Ever since Kirtland, Zina and Presendia had always enthusiastically exercised their spiritual gifts, but never with such devotion as at Winter Quarters. Some diary accounts suggest that the women met as frequently as twice or three times a week to speak in tongues, pray with and over each other, and join in inspirational singing. The uncertainty caused by the impending exodus into the West, the anxiety over the number of deaths, and their worry about men absent on missions, traveling with the pioneer camp, or accompanying the Mormon Battalion—all intensified the emotional atmosphere of the meetings. It seems clear that “the Girls” drew special solace from their associations with each other.74
Emmeline B. Wells, in her account of Presendia’s life, describes one of these meetings:
A meeting was held, at which Sister Eliza R. Snow, Zina D. Young and Elizabeth Ann Whitney were present, also Sisters Vilate and Presendia [p.162] Kimball and some others.
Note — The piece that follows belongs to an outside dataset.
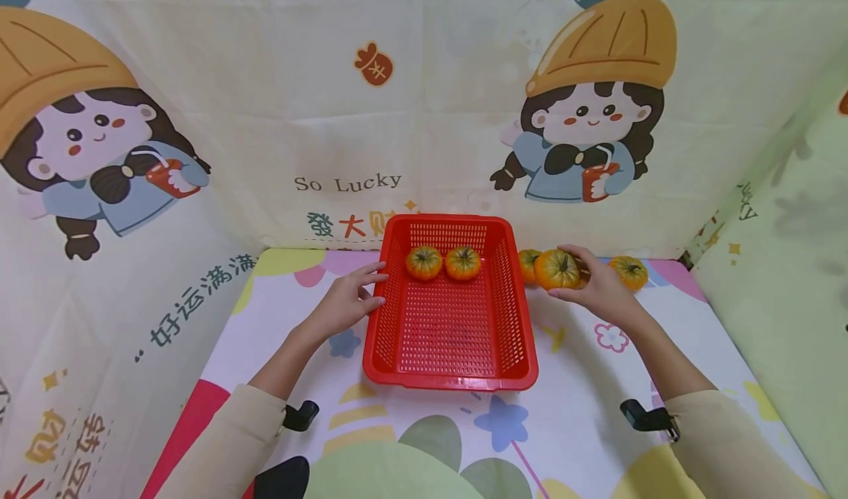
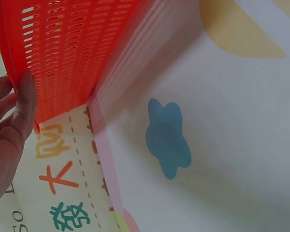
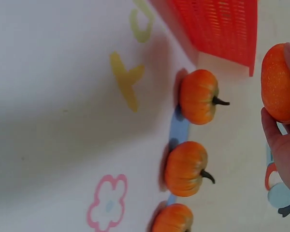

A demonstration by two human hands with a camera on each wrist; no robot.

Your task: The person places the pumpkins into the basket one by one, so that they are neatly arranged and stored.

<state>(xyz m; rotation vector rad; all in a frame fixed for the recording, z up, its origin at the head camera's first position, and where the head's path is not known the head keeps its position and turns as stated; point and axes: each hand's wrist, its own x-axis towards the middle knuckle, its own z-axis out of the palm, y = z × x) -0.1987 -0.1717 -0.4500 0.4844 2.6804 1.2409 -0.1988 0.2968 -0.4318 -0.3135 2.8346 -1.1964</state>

Brother Leonard spoke in tongues in an Indian language, and prophesied of the destruction of this nation before the coming of the Savior. The power that rested upon him was so great as to produce such an intense sympathy with those in the room, that they were all wonderfully affected. Sister Eliza R. Snow walked the floor to keep her breath. … Sister Eliza Snow spoke afterwards in the pure language of Adam, with great power, and the interpretation was given.75
According to Emmeline B. Wells. Zina was
largely endowed with spirituality which qualifies her admirably as an active worker in such a capacity. She has perhaps as perfect a gift of interpretation of tongues as any person in the Church, for although her opportunities for education in language has been limited, and she is not a poet or rhymer, yet she gives the interpretation of hymns, psalms, and sacred songs in the most musical and happy manner, without thought or hesitation. There is something divinely beautiful in thus rendering, by the gift of inspiration, words uttered in an unknown tongue.76
Sarah G. Richards reminded Zina in a letter written in 1889 of a special experience they had shared in Winter Quarters:
So I went in and sat down. There were about a dozen or 15 [children] sitting there, and two or three grown persons. Joseph Young, Senr. was one … and Ellen Rockwood and her mother. I had heard of meetings all the time here and there, but had not yet been to any. But this little assembly seemed strange to me, so quiet and orderly—no books &c—Soon however I saw one of the little boys (there were none over 14 years old as far as I could judge …) rose from his seat and went to another who sat in his place; put his hands on his head and began to say something to him in the usual childish way and Language in English—then he turned off and spoke in tongues a few minutes then went to his seat. Then the only interpreter present Ellen Rockwood gave the little speech in English. Then another arose and performed in the same manner, and the interpretation was given by Ellen. The speaking went on from one to another until Ellen was quite tired not being strong in health at this time. One of the little boys went over and put his hands on the head of Brother Joseph Young, Senr and he was so much moved with the action even before the interpretation was given that the tears coursed each other down his cheeks bedewing his venerable beard. … Then came my turn. The little boy began, “I [p.163] do not know who you are or your name,” then he as with the others began in tongues then placed his hands on the little boy in my lap who kept quiet a few minutes, but not liking the hands and strange voice so near began to cry. But the words said to him was also Prophetic. The language those children spoke was sublime and beautifully strong in the utterance. Sister Ellen Rockwood being considered the most correct and truthful interpreter became quite tired so as to give up; then after some singing I think, the meeting was closed. … I ought to have said that as the children continued one after another to speak, the Spirit so truly descended upon all that I cannot describe the sensation. When I reflected on the strange to me, outpouring of the Spirit of the Living God, at this time, I could not but think of that passage in Exodus “Horns came out of His Hands and there was the hiding of His powers”. These children were like all others until they placed their Hands on the head of someone of the living spirits in bodies, like their own. This to me was the power in the Priesthood.77
Paralleling these experiences with the divine were encounters with evil. One night after a blessing meeting, Zina spent the night at Presendia’s cabin. During the night both sisters felt “the presence of the destroyer at the door, the feeling,” Presendia said, “was beyond expression.”78 The next morning they were called to William Pitt’s house where his daughter “died in a few minutes on my lap.” Presendia attributed the death to evil spirits. On another occasion, the sisters attended a meeting at the house of two of Presendia’s sister wives, Christine and Frances Kimball. Many in the room saw evil spirits and “they [evil spirits] tried to destroy those in the room by choking them.”79 Presendia and Laura [Pitkin] Kimball laid their hands upon the heads of five of the most distraught women and “rebuked the destroyer in the name of Jesus.”80
At another meeting, according to Emmeline B. Wells, the women felt the presence of evil spirits and sent for Bishop Newel K. Whitney to exorcise the spirits from the room.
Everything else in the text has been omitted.